Something like this would do. In the following code, keep an eye on the three relevant variables: $CATAUTHOREMAIL, $CATAUTHOR and $CATEMAIL.
# --- Command line arguments
refname="$1"
oldrev="$2"
newrev="$3"
echo
echo '*** Checking your push update...'
MISSREVS=`git rev-list ${oldrev}..${newrev}`
CATAUTHOREMAIL=""
CMTMSG=""
for RV in ${MISSREVS} ; do
if [ -z "$CATAUTHOREMAIL" ] ; then
CATAUTHOREMAIL=`git cat-file commit ${RV} | grep author`
fi
CMTMSG="$CMTMSG "`git cat-file commit ${RV} | sed '1,/^$/d'`
done
REMSG="author (.*) <"
[[ $CATAUTHOREMAIL =~ $REMSG ]]
CATAUTHOR="${BASH_REMATCH[1]}"
REMSG="author.*<(.*)>.*"
[[ $CATAUTHOREMAIL =~ $REMSG ]]
CATEMAIL="${BASH_REMATCH[1]}"
echo "*** Last commit author = $CATAUTHOR"
echo "*** Last commit email = $CATEMAIL"
That is very useful. I wrote this answer inspired in the answer from @codewizard, because there it is only available for client side, not server side. And I needed "something" from server side. It is not fool-proof, but it is very useful.
If you analyse the commit header, you can grab more information; for example, you have also the "commiter's name" that is not necessarily the author of the commit.
The loop on the code above will iterate on all commits. You may want to get only the last (most recent) commit's author, like the code do with that if [ -z "$CATAUTHOREMAIL ]

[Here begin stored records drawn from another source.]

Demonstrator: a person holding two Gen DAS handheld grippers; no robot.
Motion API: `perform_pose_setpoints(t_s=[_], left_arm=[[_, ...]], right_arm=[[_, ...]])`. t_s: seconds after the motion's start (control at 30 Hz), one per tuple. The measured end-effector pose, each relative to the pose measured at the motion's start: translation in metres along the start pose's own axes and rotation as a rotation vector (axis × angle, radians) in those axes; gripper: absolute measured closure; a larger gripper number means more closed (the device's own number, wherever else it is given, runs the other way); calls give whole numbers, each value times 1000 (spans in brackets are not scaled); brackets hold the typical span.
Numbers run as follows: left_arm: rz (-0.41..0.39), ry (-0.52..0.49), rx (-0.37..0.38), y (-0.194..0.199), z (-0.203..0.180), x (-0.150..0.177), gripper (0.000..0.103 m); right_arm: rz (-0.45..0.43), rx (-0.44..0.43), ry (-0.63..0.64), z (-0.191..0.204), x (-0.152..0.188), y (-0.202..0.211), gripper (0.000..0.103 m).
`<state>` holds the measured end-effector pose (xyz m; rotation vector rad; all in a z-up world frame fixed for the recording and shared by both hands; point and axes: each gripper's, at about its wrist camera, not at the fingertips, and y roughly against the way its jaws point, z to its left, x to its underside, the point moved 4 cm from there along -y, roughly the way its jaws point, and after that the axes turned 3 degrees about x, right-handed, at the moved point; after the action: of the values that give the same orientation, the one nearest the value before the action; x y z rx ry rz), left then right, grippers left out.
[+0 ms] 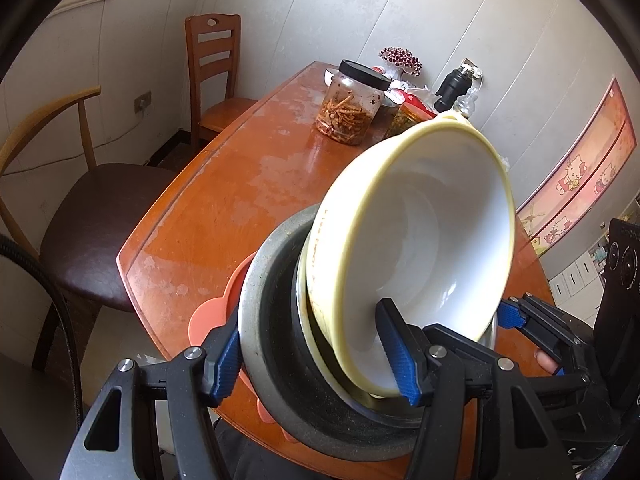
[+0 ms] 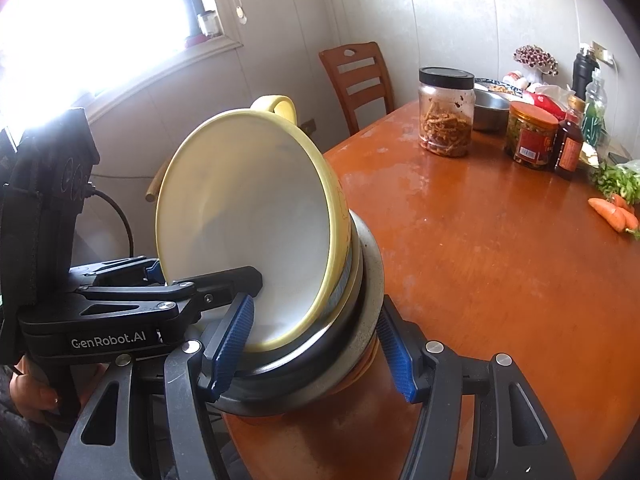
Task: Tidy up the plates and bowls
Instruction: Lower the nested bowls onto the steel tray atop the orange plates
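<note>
The left gripper [image 2: 208, 280] reads "GenRobot.AI".

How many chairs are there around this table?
2. A wooden slat-back chair stands at the table's far end; a dark-cushioned chair with a curved back sits along its side. More may be hidden out of view.

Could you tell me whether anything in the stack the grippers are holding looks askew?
Yes: the yellow-rimmed bowl sits steeply tilted in the metal bowl rather than nested flat.
</note>
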<state>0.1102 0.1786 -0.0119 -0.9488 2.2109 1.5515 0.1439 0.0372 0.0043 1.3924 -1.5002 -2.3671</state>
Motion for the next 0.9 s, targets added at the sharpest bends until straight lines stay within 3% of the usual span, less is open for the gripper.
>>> perform_pose_setpoints(t_s=[0.9], left_arm=[[33,-1,1,-23,5,-2,41]], right_arm=[[35,5,-21,-15,-1,-27,39]])
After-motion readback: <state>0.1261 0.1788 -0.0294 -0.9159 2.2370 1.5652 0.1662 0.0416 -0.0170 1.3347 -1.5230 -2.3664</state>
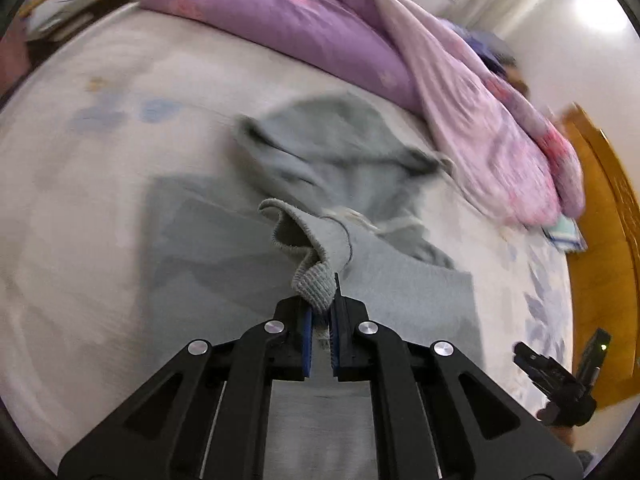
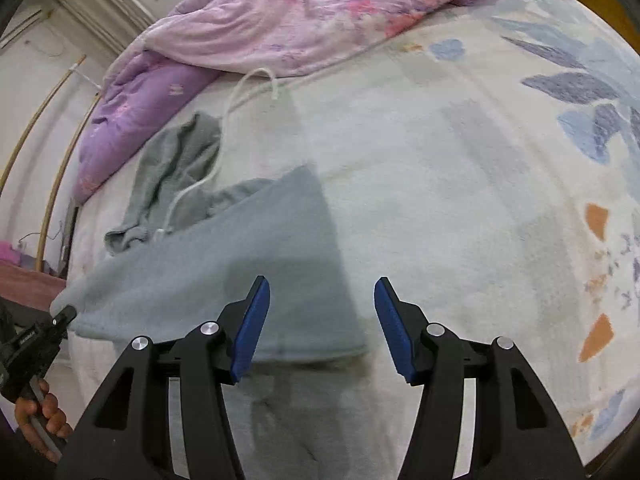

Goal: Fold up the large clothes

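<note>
So the bed (image 2: 460,184) fills most of both views, pale sheet with blue and orange leaf prints, and a purple-pink quilt (image 2: 304,12) is bunched along the top of the frame. The grey hoodie (image 2: 224,264) lies in the middle-left of the right wrist view, body spread fairly flat toward the lower left, hood (image 2: 176,168) crumpled up toward the quilt with a white drawstring (image 2: 224,128) looping out of it.

Its long axis looks to run from lower centre of the frame up to the upper left, hood end pointing at the quilt, hem end nearest the camera.

Progress-wise I'd say it's early to midway. The body looks like a neat slab with straight edges, so maybe one side is already folded in, but the hood is still a mess and there's no compact bundle yet.

The left hand-held gripper (image 1: 320,308) is clamped tight on a ribbed cuff (image 1: 314,284), lower centre of its own view, sleeve lifted off the hoodie. The right hand-held gripper (image 2: 322,320) sits about half open over the hem corner, nothing between the pads.
</note>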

, or you may want to save all of them in an array or something. That is up to you to change this template to your needs.
I used grep author
, but it would break if in the very commit message the word author appears... So, you may want to find a better filter, for example, separate the header from the body of the commit; that is, the first blank line.